An eyeglass maker from the Netherlands, Zacharias Janssen, was the first to invent the microscope in 1590. His invention played a crucial role in bringing microbes to light, both literally and figuratively. 80 years later, another Dutch scientist called Anton Van Leeuwenhoek, who took a keen interest in the art of magnification through lenses and microscopes, discovered molecular living beings in his tooth scrapings. He named the findings- Animalcules, which meant small animals.

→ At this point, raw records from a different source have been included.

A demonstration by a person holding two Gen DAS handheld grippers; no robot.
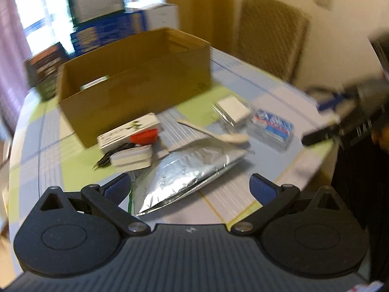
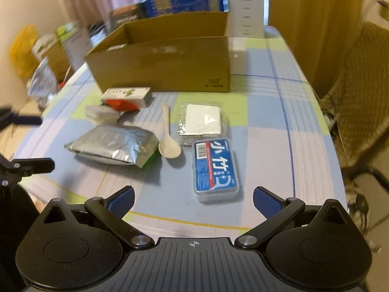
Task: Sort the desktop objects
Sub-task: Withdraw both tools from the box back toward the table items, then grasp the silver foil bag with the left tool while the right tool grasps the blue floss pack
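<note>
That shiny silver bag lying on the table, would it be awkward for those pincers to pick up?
Probably somewhat. The silver foil pouch lies flat and crinkled, so it likely flops and sags if pinched at one edge. Its glossy surface looks slippery against the right gripper pads. It bulges slightly, so there is likely something inside it that may shift; how heavy it is cannot be told.

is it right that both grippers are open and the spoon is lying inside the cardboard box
Not quite. Both the left gripper and right gripper are open, but the spoon lies on the tablecloth in front of the cardboard box, not inside it. The right wrist view shows this clearly.
</note>
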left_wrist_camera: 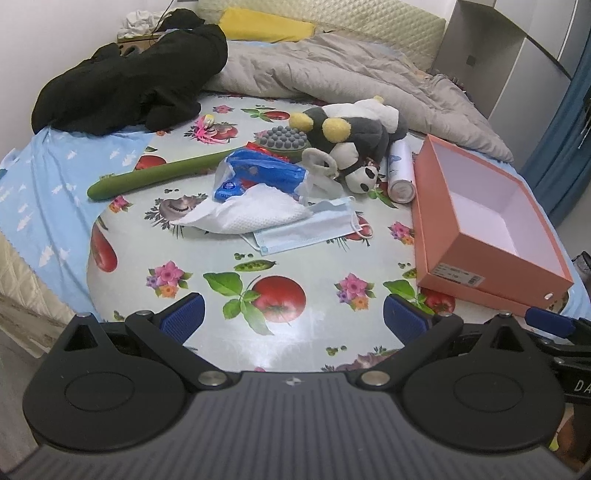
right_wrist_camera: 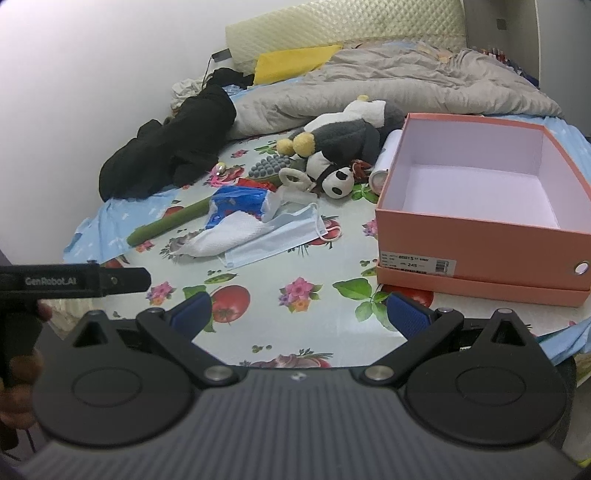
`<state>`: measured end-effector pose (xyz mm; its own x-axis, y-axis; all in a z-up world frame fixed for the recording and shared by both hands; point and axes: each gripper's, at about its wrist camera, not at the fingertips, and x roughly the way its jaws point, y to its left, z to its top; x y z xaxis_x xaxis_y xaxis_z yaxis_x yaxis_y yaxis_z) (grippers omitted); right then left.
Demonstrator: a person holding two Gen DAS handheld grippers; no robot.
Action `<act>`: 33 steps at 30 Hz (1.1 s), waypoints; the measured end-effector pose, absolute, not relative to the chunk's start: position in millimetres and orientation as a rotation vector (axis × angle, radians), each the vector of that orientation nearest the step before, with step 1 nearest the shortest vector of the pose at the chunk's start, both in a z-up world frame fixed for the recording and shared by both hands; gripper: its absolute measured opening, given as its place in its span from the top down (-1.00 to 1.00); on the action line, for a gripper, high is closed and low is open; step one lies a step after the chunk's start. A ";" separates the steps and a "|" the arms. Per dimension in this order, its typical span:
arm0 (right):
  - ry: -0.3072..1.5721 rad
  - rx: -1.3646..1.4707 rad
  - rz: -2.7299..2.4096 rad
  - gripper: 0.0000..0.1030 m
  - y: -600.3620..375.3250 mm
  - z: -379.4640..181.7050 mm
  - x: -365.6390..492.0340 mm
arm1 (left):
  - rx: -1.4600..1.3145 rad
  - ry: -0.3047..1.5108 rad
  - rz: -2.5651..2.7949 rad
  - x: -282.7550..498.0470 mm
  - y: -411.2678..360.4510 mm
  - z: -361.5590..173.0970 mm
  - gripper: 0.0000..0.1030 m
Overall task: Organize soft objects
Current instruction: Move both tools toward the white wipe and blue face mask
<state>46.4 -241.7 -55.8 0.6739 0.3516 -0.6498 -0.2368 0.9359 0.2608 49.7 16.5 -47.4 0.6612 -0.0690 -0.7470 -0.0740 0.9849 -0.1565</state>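
A plush penguin toy [left_wrist_camera: 351,136] [right_wrist_camera: 343,144] lies at the far side of the flowered round mat [left_wrist_camera: 221,266] [right_wrist_camera: 295,258]. A white cloth [left_wrist_camera: 251,214] [right_wrist_camera: 225,236] lies over a blue face mask [left_wrist_camera: 310,229] [right_wrist_camera: 273,240], with a blue plastic packet [left_wrist_camera: 258,173] [right_wrist_camera: 236,203] behind. An empty orange box [left_wrist_camera: 484,225] [right_wrist_camera: 480,206] stands at the right. My left gripper [left_wrist_camera: 293,317] and right gripper [right_wrist_camera: 299,314] are both open and empty, over the mat's near edge.
A green massage stick [left_wrist_camera: 155,177] [right_wrist_camera: 166,221] with a grey knobbed head, a white can [left_wrist_camera: 400,170] [right_wrist_camera: 382,166], a hair claw [left_wrist_camera: 321,158] and a pink ornament [left_wrist_camera: 208,129] lie on the mat. Black clothing [left_wrist_camera: 136,81] [right_wrist_camera: 173,155], a grey quilt [left_wrist_camera: 351,74] and a yellow pillow [left_wrist_camera: 266,26] lie behind.
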 end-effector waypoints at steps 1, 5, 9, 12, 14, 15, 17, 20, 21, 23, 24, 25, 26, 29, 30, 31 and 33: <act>0.764 0.163 0.331 -1.00 -242.3 -58.2 49.0 | -0.179 0.850 0.002 53.3 17.4 -48.8 -1.00; 0.781 0.167 0.311 -1.00 -243.8 -69.1 59.8 | -0.175 0.856 0.003 67.8 20.7 -55.7 -1.00; 0.796 0.175 0.306 -1.00 -242.1 -80.5 73.7 | -0.174 0.868 0.007 84.2 27.3 -64.9 -1.00; 0.797 0.168 0.320 -1.00 -236.8 -86.3 83.6 | -0.176 0.885 0.023 96.8 35.0 -72.4 -1.00; 0.798 0.162 0.330 -1.00 -232.7 -89.8 90.2 | -0.178 0.899 0.038 106.4 41.4 -78.2 -1.00; 0.802 0.160 0.339 -1.00 -229.7 -92.9 95.6 | -0.176 0.907 0.047 111.5 44.2 -81.4 -1.00; 0.814 0.160 0.355 -1.00 -224.4 -98.0 105.3 | -0.174 0.919 0.061 121.3 49.1 -86.9 -1.00; 0.828 0.156 0.381 -1.00 -216.7 -103.1 118.4 | -0.183 0.918 0.073 134.6 56.7 -93.9 -1.00; 0.830 0.151 0.389 -1.00 -213.4 -103.9 121.6 | -0.187 0.918 0.077 140.3 58.8 -96.5 -1.00; 0.831 0.137 0.409 -1.00 -206.2 -106.1 128.8 | -0.191 0.918 0.084 149.1 61.6 -100.8 -1.00; 0.831 0.127 0.418 -1.00 -202.2 -107.4 132.8 | -0.194 0.917 0.085 153.3 62.9 -102.7 -1.00; 0.832 0.116 0.426 -1.00 -198.2 -109.0 136.9 | -0.195 0.916 0.085 158.1 64.2 -104.8 -1.00; 0.834 0.108 0.432 -1.00 -194.4 -111.1 140.8 | -0.195 0.915 0.086 163.1 65.3 -107.3 -1.00; 0.847 0.103 0.447 -1.00 -187.3 -116.8 153.6 | -0.184 0.913 0.095 175.5 69.4 -114.6 -1.00; 0.849 0.101 0.453 -1.00 -185.7 -118.3 157.0 | -0.183 0.914 0.099 179.6 71.1 -117.0 -1.00; 0.850 0.095 0.456 -1.00 -183.8 -119.7 160.3 | -0.185 0.915 0.102 183.8 73.5 -119.8 -1.00; 0.854 0.078 0.455 -1.00 -178.9 -122.9 169.0 | -0.192 0.919 0.107 191.5 78.2 -124.6 -1.00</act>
<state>169.0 -178.9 -122.9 0.5676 0.4177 -0.7095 -0.3564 0.9015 0.2456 191.5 78.2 -124.6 0.6027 0.0100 -0.7979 -0.1735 0.9776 -0.1189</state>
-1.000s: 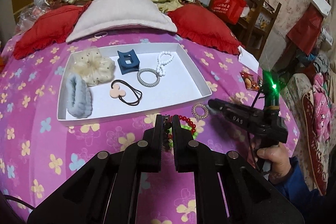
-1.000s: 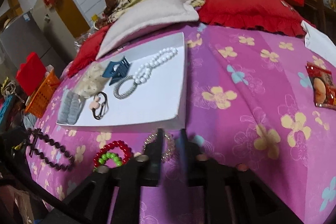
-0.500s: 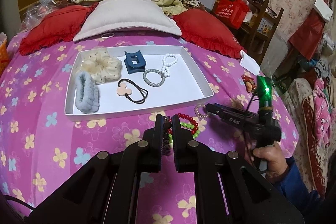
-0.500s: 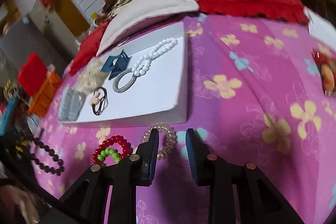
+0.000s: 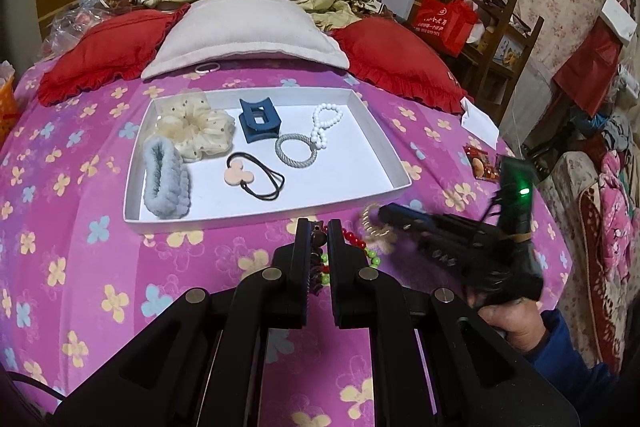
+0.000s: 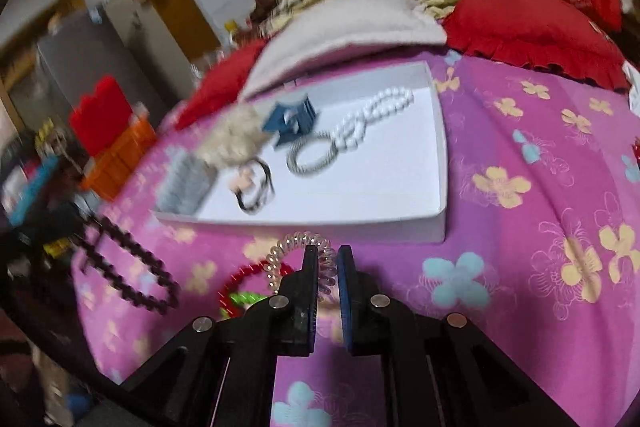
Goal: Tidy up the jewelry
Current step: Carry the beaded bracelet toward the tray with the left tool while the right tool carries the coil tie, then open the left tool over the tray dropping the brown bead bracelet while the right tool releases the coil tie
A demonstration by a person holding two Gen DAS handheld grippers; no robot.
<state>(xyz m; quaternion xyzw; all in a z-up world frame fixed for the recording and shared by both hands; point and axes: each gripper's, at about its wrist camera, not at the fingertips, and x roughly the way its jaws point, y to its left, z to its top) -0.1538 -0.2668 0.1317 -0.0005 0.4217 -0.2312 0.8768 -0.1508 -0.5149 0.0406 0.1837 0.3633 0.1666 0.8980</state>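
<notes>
right gripper (image 6: 328, 259) now closed on spiral hair tie (image 6: 301, 254), apparently lifted

Both views look along their own fingers, low and close over the bed (image 5: 80, 267) — the left faces the tray (image 5: 264, 217) squarely, the right from its right corner; both share the tray (image 6: 436, 227) and pillows (image 5: 244, 31).
</notes>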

Vaccination, as a procedure, is known to be in use in India and China since 1000 A.D. to develop immunity against smallpox. The disease caused rashes and pustules, and even death, due to fever and respiratory infection. Early vaccination (then known as variolation) required injecting a healthy person with scabs or pustules obtained from a patient. These foreign bodies excited the person’s immune system to produce antibodies, and thus, gave the person a fighting chance. However, immunisation was not guaranteed due to the pathogen’s high virulence.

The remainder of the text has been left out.